城砦内ではよく言われることではあるし、まぁ、否定はしないことでもあった。なぜか好かれる猫たちを構っている時間は癒されるし、意外と言葉が通じるところも悪くない。何より、猫はネズミを捕る。病原菌を運ぶネズミは狭くて汚い城砦においては最大の敵だ。奴らの運ぶ病原菌によって厄介な何かにひとりでも罹患すれば、あっという間に城砦中に広まって壊滅状態になるだろう。福祉委員会主幹として、ネズミは大敵だった。そのネズミを捕り追い払ってくれる猫は、だから、必要不可欠な存在なのだ。皆が思っているような、信一が誤解しているような『好き』の意味ではない。
当然ながら、猫っぽい特性と人間の性格は別問題だ。
「信一、信仔、いい子だからもう黙れ」
信一の突飛な行動には慣れたつもりで、まだまだ甘かったらしい。龍捲風は落ち着くためにポケットから出したウィンストンに火をつけ、深く吸い込む。
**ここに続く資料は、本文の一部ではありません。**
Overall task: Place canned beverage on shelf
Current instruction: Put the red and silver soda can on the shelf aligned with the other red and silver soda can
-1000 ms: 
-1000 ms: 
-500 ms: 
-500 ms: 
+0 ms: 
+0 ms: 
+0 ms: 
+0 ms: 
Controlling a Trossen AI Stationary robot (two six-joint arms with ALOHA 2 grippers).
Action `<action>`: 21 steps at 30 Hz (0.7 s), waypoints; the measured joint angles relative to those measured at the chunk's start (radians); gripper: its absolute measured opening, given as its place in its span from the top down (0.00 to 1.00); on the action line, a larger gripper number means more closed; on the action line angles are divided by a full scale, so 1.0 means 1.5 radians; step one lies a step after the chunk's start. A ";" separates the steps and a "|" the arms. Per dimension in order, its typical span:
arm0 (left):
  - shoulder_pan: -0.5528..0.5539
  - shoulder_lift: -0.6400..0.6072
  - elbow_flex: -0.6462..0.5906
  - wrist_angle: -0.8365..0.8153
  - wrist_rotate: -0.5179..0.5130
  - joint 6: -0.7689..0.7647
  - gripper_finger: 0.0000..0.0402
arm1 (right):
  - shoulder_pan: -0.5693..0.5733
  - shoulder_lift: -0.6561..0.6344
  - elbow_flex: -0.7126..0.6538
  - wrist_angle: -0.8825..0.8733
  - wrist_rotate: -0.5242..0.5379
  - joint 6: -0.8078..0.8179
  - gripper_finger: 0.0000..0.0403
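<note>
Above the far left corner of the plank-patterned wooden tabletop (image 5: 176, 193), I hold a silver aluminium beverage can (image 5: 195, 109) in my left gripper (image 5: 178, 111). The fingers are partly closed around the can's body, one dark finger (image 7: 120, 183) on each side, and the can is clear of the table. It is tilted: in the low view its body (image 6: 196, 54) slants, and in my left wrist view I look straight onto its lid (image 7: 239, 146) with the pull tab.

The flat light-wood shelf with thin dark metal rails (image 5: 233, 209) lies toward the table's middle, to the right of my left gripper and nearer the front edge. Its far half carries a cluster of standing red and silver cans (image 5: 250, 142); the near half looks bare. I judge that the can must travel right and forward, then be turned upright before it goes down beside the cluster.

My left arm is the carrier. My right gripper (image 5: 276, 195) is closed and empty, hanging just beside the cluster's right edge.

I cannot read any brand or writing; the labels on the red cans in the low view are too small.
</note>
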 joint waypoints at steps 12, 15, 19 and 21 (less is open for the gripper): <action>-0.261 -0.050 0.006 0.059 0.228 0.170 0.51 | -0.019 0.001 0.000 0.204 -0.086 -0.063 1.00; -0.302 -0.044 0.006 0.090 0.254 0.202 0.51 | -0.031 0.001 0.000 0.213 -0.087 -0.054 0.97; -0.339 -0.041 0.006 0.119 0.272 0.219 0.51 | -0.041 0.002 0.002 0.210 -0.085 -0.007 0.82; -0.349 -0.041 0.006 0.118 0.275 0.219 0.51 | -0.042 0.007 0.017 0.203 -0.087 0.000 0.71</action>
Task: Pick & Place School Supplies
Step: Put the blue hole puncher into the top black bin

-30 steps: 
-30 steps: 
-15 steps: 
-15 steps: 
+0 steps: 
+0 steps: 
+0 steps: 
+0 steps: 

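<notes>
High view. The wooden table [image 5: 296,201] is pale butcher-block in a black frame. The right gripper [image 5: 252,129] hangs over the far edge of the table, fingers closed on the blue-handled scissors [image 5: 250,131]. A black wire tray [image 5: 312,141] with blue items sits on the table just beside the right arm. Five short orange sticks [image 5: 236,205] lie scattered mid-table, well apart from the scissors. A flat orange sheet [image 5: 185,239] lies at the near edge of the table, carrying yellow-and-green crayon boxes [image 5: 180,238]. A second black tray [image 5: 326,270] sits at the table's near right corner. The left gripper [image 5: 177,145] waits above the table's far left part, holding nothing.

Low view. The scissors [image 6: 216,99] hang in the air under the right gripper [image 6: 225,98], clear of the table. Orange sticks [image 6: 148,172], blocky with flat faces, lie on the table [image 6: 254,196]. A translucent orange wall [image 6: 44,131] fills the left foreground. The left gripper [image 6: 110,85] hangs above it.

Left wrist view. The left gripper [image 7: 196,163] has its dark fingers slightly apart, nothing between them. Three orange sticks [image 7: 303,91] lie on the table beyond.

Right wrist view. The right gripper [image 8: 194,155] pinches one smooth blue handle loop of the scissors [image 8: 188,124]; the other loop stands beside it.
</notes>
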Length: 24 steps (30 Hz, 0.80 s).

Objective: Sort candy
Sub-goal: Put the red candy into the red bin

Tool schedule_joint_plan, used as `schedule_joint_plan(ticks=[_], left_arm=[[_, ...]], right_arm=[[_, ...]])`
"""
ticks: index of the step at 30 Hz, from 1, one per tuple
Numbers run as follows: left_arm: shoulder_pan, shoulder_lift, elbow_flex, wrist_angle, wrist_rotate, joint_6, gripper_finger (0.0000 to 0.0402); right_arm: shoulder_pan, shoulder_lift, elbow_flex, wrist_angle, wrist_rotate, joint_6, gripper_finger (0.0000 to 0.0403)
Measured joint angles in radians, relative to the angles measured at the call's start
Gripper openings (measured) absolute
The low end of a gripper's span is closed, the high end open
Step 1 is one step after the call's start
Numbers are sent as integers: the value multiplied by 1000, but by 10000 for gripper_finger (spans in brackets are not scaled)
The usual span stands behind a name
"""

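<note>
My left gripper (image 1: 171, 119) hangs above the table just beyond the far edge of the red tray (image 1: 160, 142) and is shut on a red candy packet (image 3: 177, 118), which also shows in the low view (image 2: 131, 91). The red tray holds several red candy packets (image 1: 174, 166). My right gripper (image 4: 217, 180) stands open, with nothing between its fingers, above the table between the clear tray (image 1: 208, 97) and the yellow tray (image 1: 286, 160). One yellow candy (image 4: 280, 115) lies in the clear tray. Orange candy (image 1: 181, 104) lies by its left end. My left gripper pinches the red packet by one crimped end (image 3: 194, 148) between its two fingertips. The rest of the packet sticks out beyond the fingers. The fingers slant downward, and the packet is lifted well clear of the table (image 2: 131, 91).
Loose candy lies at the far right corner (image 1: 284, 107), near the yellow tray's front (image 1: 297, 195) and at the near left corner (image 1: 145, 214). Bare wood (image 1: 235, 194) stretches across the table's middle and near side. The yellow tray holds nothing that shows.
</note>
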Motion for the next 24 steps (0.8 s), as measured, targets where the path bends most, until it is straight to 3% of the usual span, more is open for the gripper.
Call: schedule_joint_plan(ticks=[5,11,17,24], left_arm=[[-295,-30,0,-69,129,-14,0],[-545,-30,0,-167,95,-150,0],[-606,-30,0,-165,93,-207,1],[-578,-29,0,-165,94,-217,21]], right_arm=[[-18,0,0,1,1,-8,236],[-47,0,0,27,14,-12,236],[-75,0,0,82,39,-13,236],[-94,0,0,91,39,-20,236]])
黙れ、と言われて不服そうながらも信一は口を閉じている。龍捲風の次の言葉を待っている。
なるほど、犬か、と思ったら笑えてきた。
まったくもって、この愛し子の思考回路は複雑すぎて飽きが来ない。
「信一」
「はい」
「俺の恋人は確か人間だったはずだが、違うのか?」
恋人、の一言にないはずの耳がピンと立ったのが見えた気がした。目を輝かせて違わないと叫んで飛びついてきた信一を抱き留めて、やれやれと肩を竦める。
「お前にも餌をやろうか?」
「それより大佬が欲しいなぁ」
「餌は俺か」
「だって俺は猫じゃないからね」
にゃぁん、と甘く鳴いてみせた信一が、喉を鳴らして頬を緩める。その喉をくすぐって紫煙を吹きかければ、気持ちよさそうに目を細める様は猫に似ていなくもなかった。
犬で、猫で、なんの立場も欲しがる龍捲風の恋人は、今日もその腕の中という一等席で幸せそうに笑う。